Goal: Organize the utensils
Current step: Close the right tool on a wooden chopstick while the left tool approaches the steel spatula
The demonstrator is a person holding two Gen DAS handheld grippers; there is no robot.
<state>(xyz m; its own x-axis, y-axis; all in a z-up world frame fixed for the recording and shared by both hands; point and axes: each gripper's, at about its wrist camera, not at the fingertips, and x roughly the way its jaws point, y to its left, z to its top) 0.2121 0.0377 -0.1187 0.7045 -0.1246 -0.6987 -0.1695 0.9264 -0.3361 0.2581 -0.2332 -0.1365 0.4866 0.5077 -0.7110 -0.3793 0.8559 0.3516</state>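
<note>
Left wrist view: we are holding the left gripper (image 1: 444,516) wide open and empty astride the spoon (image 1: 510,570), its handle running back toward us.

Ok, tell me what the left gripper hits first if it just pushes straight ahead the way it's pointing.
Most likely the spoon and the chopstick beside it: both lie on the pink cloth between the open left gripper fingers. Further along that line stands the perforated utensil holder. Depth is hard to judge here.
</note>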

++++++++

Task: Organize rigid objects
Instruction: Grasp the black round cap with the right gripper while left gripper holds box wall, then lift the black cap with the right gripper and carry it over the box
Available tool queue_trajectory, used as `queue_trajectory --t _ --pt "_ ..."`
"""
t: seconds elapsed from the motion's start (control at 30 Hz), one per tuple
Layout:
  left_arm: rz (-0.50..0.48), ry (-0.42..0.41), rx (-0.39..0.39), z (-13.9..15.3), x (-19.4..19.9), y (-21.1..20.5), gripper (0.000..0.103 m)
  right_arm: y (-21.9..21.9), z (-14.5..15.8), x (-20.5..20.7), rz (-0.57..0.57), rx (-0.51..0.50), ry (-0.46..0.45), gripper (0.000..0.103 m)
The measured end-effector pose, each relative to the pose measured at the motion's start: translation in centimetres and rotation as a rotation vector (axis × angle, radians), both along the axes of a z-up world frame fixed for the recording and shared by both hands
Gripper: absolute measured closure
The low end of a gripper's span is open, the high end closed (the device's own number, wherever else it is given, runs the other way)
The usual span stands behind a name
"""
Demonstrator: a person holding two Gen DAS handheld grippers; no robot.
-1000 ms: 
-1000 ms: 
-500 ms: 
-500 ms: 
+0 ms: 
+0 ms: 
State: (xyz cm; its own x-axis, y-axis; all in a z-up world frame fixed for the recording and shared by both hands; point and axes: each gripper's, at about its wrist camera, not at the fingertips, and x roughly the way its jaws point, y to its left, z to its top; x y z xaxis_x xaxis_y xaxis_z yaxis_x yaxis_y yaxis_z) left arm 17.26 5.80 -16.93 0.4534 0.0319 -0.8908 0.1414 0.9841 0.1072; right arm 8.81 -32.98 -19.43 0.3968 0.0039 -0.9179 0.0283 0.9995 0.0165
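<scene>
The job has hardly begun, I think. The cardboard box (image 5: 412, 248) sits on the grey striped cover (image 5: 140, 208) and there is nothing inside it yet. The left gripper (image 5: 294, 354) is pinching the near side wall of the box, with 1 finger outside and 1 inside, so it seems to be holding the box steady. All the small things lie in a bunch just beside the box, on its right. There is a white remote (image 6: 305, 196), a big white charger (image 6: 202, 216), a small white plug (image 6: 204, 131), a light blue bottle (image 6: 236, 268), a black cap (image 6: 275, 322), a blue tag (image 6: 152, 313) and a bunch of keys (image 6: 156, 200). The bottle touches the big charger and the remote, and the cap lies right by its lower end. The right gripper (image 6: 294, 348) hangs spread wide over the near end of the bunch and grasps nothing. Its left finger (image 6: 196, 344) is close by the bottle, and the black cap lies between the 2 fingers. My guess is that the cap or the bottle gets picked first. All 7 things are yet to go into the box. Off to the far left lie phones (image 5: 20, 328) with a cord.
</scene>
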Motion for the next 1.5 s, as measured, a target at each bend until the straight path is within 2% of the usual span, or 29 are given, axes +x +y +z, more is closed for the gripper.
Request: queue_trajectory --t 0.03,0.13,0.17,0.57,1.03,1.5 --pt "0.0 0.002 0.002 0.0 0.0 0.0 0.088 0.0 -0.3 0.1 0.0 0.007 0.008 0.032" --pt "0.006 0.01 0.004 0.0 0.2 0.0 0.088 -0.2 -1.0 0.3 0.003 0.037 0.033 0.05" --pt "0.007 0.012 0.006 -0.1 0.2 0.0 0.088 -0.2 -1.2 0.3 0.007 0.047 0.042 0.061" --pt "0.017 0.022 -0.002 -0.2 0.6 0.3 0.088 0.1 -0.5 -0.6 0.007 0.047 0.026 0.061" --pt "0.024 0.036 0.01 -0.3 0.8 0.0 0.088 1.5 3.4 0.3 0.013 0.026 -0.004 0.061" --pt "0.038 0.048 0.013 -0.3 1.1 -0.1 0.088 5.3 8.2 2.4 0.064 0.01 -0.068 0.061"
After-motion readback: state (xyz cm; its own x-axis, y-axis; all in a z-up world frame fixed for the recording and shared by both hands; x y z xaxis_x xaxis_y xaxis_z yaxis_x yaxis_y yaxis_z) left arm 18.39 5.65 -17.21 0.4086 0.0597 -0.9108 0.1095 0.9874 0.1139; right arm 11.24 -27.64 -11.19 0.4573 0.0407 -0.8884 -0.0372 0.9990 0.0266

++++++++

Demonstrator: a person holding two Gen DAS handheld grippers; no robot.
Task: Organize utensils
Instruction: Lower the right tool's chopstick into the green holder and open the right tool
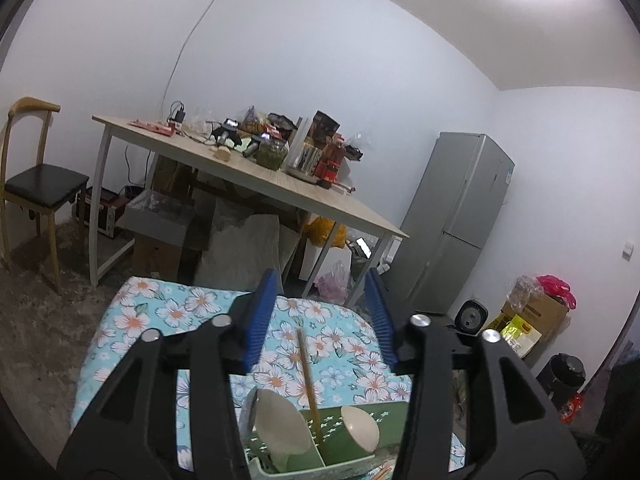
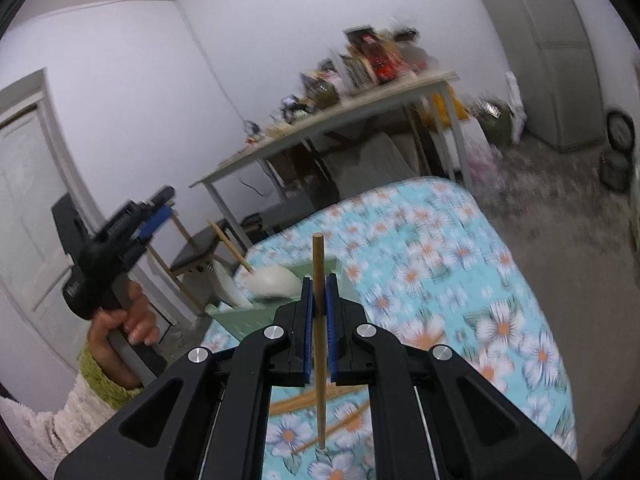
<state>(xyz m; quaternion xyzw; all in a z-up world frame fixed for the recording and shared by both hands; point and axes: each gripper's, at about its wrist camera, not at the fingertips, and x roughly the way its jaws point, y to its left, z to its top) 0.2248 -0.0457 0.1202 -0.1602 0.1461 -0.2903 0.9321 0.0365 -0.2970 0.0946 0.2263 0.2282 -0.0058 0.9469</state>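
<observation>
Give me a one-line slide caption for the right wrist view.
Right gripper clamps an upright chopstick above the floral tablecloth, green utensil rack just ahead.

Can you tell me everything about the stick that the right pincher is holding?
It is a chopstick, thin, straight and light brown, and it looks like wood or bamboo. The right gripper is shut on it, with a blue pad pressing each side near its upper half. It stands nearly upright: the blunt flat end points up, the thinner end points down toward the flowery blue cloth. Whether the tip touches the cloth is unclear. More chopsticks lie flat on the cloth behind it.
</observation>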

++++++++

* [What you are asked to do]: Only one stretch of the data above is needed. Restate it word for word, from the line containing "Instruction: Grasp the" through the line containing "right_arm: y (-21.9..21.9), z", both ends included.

* [Your solution]:
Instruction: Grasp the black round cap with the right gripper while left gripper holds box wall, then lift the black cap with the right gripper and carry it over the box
Available tool queue_trajectory, used as `queue_trajectory --t _ --pt "_ ..."`
"""
t: seconds elapsed from the motion's start (control at 30 Hz), one per tuple
Layout:
  left_arm: rz (-0.50..0.48), ry (-0.42..0.41), rx (-0.39..0.39), z (-13.9..15.3), x (-19.4..19.9), y (-21.1..20.5), gripper (0.000..0.103 m)
  right_arm: y (-21.9..21.9), z (-14.5..15.8), x (-20.5..20.7), rz (-0.57..0.57), rx (-0.51..0.50), ry (-0.46..0.45), gripper (0.000..0.103 m)

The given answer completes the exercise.